In the data below, how many lines contain the word "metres"? Answer with the number alone.

GIVEN DATA:
*****

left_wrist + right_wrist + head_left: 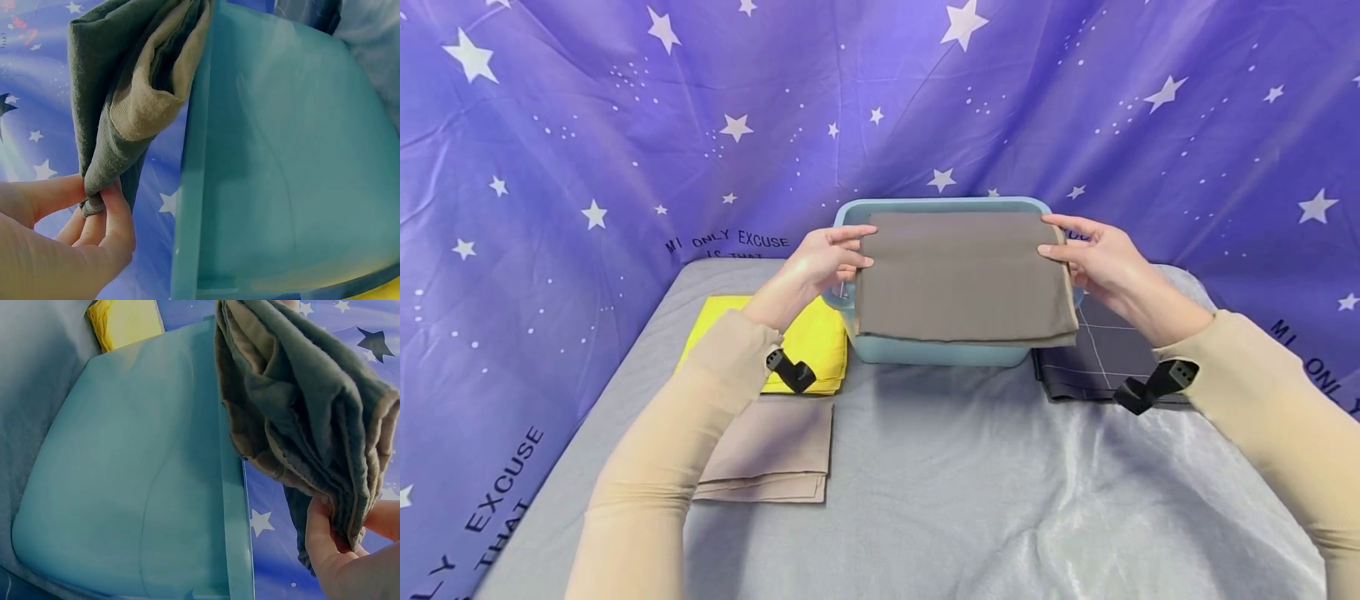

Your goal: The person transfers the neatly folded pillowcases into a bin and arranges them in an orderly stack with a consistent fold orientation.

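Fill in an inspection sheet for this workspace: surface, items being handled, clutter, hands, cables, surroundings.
Surface: grey fabric cover, wrinkled.
Job's things: grey-brown folded cloth, held up and overlapping the light-blue plastic bin in the head view.
Clutter: nothing scattered seen; yellow folded cloth left of the bin, mauve folded cloth nearer the camera, dark grid-lined cloth on the right.
Hands: left hand and right hand each pinch one side of the grey-brown cloth; black wrist-worn devices at both cuffs.
Cables: nothing seen.
Surroundings: purple-blue star-print curtain with black lettering.
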Demonstrator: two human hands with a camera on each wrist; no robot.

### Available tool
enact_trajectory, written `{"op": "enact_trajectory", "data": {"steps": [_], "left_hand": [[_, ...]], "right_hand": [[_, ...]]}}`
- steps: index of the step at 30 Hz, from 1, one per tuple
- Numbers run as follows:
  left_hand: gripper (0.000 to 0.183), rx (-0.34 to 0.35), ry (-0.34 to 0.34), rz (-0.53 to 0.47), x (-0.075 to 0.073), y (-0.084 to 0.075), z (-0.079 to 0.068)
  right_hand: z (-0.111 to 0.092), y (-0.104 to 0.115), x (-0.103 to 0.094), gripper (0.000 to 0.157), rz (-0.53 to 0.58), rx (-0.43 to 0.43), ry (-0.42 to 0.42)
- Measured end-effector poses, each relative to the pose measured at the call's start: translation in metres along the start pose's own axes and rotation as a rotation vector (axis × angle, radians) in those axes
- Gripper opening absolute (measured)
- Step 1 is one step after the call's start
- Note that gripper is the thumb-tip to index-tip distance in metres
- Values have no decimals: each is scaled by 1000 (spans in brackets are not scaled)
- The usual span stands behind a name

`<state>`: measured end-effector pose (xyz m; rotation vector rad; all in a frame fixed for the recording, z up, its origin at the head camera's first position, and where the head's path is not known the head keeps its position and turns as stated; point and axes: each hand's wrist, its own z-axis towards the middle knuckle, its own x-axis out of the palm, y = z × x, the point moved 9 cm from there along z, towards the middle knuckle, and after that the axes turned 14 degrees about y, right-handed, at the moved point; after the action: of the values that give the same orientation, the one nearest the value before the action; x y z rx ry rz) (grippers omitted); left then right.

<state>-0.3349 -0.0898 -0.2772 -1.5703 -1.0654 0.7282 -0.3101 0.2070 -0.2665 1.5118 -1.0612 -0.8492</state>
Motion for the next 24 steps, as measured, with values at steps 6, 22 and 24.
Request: {"op": "enact_trajectory", "data": {"steps": [6, 22, 24], "left_hand": [[54, -8, -5, 18, -3, -7, 5], [53, -65, -58, 50, -11, -13, 21], [53, -68, -64, 47, -12, -13, 23]], "right_hand": [[9, 3, -3, 67, -33, 32, 6], [29, 9, -5, 69, -9, 70, 25], [33, 10, -6, 68, -17, 83, 23]]}}
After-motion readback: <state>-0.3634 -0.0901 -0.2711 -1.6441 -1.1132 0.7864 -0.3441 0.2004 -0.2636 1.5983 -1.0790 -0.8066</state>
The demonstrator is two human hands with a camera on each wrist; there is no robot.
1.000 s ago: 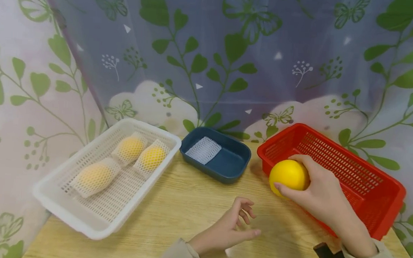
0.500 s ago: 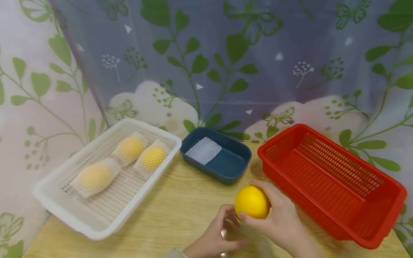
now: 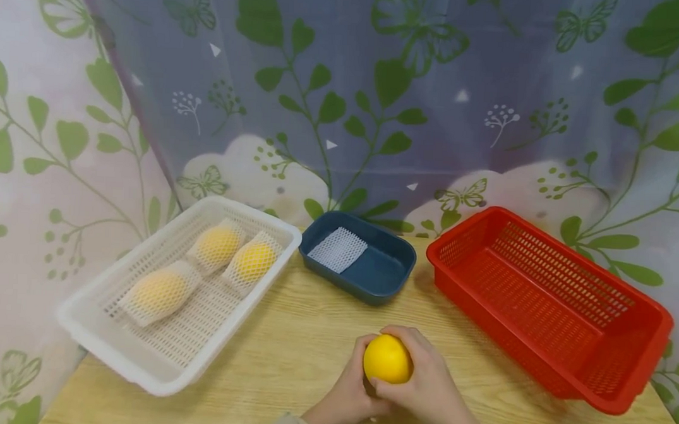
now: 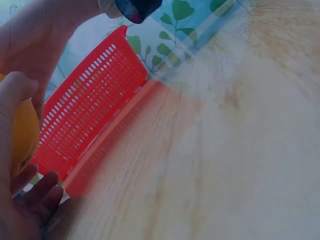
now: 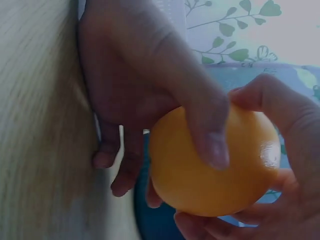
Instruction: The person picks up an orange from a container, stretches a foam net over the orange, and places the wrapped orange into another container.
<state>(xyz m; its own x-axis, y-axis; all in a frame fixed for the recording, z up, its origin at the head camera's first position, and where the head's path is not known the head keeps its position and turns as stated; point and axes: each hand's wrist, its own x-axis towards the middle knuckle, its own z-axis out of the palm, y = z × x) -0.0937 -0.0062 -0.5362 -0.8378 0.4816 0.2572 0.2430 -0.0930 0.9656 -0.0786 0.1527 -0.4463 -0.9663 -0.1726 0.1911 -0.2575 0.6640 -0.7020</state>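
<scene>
Both hands are on a round yellow orange point(image 3: 387, 359), low over the table near its front. From the right, my right hand point(image 3: 434, 387) grips it with thumb and fingers. My left hand point(image 3: 344, 392) holds it from the other side. The right wrist view shows the left thumb point(image 5: 210, 130) lying across the skin of the orange, while some left fingers hang clear below it. In that view the right hand point(image 5: 300, 145) curls round the opposite side. The left wrist view catches only an edge of the orange point(image 4: 25, 132).
A white basket point(image 3: 250, 312) on the left holds three yellow fruits in foam nets point(image 3: 162, 293). At the back middle, a dark blue tray point(image 3: 385, 271) contains a flat white foam net point(image 3: 338, 250). The red basket point(image 3: 540, 315) stands at the right, before a leafy-patterned curtain point(image 3: 344, 111).
My right hand has brought the orange from over the red basket leftward and toward me. My left hand has closed in and taken hold of it too.
</scene>
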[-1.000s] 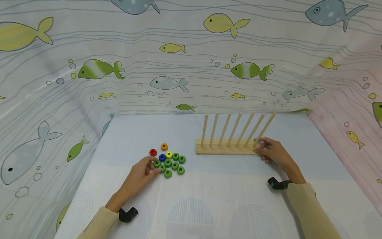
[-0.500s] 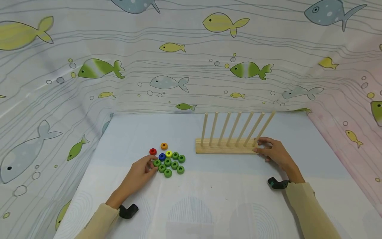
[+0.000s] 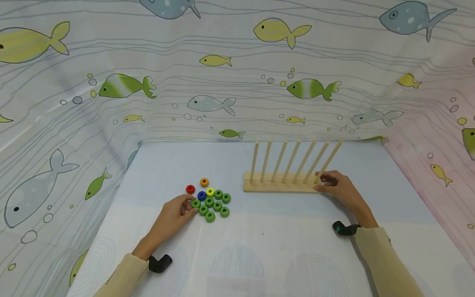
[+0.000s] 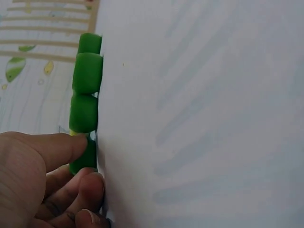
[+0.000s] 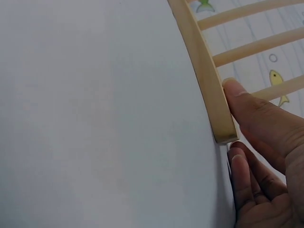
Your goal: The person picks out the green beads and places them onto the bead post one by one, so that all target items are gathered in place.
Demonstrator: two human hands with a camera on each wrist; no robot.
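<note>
left hand (image 3: 174,215) pinches a green bead (image 3: 196,204) toward left edge of table (image 3: 271,222) — right hand (image 3: 343,191) grips wooden peg rack (image 3: 278,187) by one end

**Green bead (image 3: 196,205) pinched, wooden rack (image 3: 278,188) gripped by one end**

From my station I saw the small, rounded bead lying hole-up on the table (image 3: 237,239) between the left hand's (image 3: 172,214) thumb and fingers. It was the leftmost green one; seven other green beads (image 3: 217,208) clustered beside it, with blue (image 3: 201,198), yellow (image 3: 210,194), red (image 3: 190,191) and orange (image 3: 204,184) ones toward the far side. The pale rack stood well to their right, its long flat base carrying seven upright pegs (image 3: 290,163). The right hand (image 3: 340,188) gripped its right end.
</note>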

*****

FINISHED EXERCISE:
2